On the 13th May, 1905, Benjamin Hingley died at the age of 74 at Hatherton Lodge, Cradley and was buried at Halesowen parish churchyard. He had been Chairman of the South Staffordshire and East Worcestershire Ironmasters Association and President of the Midland Iron and Steel Wages Board and the South Staffordshire Coal Trade Wages Board. He was elected as Member of Parliament for North Worcestershire in 1885 and became a Liberal Unionist in 1886. He returned to the Liberal Party in 1892 and held the seat until the 1895 general election, when he retired through ill-health.

He was an alderman of Dudley and Mayor of Dudley from 1887 to 1889 and county alderman for Staffordshire from 1889 to 1892. He was created a baronet on the 8th August, 1893 and was also a JP for Dudley, Worcestershire and Staffordshire. In 1900 he became High Sheriff of Worcestershire and a deputy lieutenant of the county. In 1903, he was elected president of the Mining Association of Great Britain.

Puddling iron at the ironworks.

In 1907, Frederick Simms, who owned chainmakers G. Hartshorne and Company, joined the business as did Cyril Edward Lloyd, who became a director. He was a member of the Lloyd family who ran F. H. Lloyd & Company Limited, based at James Bridge Foundry.

Making a large chain at the factory in 1910. From an old postcard.

In August 1910, the firm produced the largest anchor ever made, weighing 15 tons 5¼ cwt for the White Star liner, Olympic. It was 19ft long and 10 ft wide. The following year the firm produced the anchors and chain for the Titanic. The largest of the anchors weighed 15.5 tons and was drawn through the streets of Netherton on a wagon drawn by 20 shire horses.

An advert from 1957.

In 1914 the firm acquired Samuel Taylor and Sons (Brierley Hill) Limited and in 1918 Cyril Lloyd became chairman of the board, a position he held until 1960.

Hingleys acquired many other businesses including John Bradley and Company (Stourbridge) Limited and E. Baylie and Company Limited's Chain Works, at Stourbridge in 1920.

In 1922 John Bagnall and Sons Limited, in Wednesbury, and the Harts Hill Iron Company Limited were acquired along with Joseph Wright and Company.

More acquisitions included B. Perkins and Sons Limited, at the Audnam Anchor Works, Stourbridge, and Henry Wood and Company Limited of Saltney, followed in 1927 by Midland and Coast Canal Carriers, Limited, Broad Street, Wolverhampton.

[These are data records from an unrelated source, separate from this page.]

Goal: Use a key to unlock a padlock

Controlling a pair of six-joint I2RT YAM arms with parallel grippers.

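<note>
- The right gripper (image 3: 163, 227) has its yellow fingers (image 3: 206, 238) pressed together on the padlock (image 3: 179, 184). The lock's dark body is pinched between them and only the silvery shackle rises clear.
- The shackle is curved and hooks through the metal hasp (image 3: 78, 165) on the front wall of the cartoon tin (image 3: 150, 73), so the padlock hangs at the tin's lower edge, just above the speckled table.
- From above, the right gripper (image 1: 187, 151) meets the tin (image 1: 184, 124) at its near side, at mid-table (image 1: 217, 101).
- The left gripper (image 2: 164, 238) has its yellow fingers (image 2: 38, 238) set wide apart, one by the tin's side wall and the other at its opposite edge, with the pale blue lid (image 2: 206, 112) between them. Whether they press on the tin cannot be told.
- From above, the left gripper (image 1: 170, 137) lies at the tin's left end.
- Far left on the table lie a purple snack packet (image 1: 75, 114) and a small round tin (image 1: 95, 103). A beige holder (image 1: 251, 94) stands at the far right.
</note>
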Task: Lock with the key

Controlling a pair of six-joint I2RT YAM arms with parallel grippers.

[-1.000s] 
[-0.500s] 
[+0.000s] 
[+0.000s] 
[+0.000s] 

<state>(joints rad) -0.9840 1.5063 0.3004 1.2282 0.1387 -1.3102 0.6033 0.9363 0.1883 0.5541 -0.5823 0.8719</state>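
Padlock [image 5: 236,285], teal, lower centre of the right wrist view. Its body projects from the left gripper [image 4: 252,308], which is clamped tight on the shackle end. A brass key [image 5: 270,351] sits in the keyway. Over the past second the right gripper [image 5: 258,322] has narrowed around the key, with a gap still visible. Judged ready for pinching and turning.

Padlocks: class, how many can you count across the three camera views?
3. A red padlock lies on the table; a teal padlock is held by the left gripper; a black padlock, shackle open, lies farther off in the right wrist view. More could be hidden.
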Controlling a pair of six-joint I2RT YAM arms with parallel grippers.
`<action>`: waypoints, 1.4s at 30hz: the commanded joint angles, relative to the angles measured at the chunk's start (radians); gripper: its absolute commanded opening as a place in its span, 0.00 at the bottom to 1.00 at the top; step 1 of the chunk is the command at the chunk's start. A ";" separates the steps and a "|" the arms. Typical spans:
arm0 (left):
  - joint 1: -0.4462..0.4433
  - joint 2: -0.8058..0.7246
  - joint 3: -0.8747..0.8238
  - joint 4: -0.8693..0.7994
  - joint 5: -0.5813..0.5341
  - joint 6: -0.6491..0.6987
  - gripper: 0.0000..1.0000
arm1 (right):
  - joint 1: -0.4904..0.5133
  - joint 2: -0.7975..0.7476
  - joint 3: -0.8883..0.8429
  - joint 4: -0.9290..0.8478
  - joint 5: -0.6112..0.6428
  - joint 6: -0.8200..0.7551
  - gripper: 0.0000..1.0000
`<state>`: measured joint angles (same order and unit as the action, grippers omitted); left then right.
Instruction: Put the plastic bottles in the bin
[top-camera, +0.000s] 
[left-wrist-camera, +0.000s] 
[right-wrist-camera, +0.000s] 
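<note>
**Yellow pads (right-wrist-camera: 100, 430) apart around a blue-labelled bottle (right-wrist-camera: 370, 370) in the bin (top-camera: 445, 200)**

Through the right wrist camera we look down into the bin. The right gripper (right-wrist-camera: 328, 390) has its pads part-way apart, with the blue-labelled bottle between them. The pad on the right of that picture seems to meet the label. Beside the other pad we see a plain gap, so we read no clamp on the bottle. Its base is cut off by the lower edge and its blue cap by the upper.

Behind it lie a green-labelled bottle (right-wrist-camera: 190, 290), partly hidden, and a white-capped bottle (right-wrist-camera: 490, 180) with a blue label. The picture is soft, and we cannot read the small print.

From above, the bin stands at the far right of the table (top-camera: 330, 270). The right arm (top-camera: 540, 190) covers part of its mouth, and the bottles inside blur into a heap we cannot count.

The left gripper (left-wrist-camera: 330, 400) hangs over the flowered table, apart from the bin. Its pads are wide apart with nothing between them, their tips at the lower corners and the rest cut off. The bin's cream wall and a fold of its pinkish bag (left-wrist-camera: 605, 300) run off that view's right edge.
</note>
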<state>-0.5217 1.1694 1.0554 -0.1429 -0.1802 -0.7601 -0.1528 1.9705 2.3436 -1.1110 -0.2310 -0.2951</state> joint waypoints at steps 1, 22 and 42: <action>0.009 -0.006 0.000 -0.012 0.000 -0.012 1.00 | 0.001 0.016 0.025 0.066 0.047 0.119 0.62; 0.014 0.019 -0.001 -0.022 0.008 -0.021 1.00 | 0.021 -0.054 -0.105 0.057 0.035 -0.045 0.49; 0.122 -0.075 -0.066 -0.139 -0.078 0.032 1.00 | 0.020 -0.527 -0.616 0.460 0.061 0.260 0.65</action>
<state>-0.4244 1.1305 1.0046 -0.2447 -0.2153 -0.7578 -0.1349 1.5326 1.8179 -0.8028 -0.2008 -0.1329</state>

H. P. Parkes and Company Limited of Tipton was acquired in 1930 and Wright's Forge and Engineering Company was purchased in 1947.

In 1948 there was a large public issue of shares. In 1957 the old Darlaston based structural steel manufacturer E. C. & J. Keay Limited was acquired as was M. & W. Grazebrook of Netherton Ironworks, in 1961.

Cyril Edward Lloyd, who retired from the board in 1960, died in 1963 at the age of 86. He had been with Hingleys for 56 years.

By 1964, parts of the business were operating satisfactorily, whereas others were making a loss. In 1966 the business was acquired by F. H. Lloyd & Company Limited of James Bridge Foundry.

After a number of reorganisations, take-overs and sell-offs, the Netherton-based business, then called Wright Hingley, closed in 1986. The site is now occupied by an industrial estate called the Washington Centre.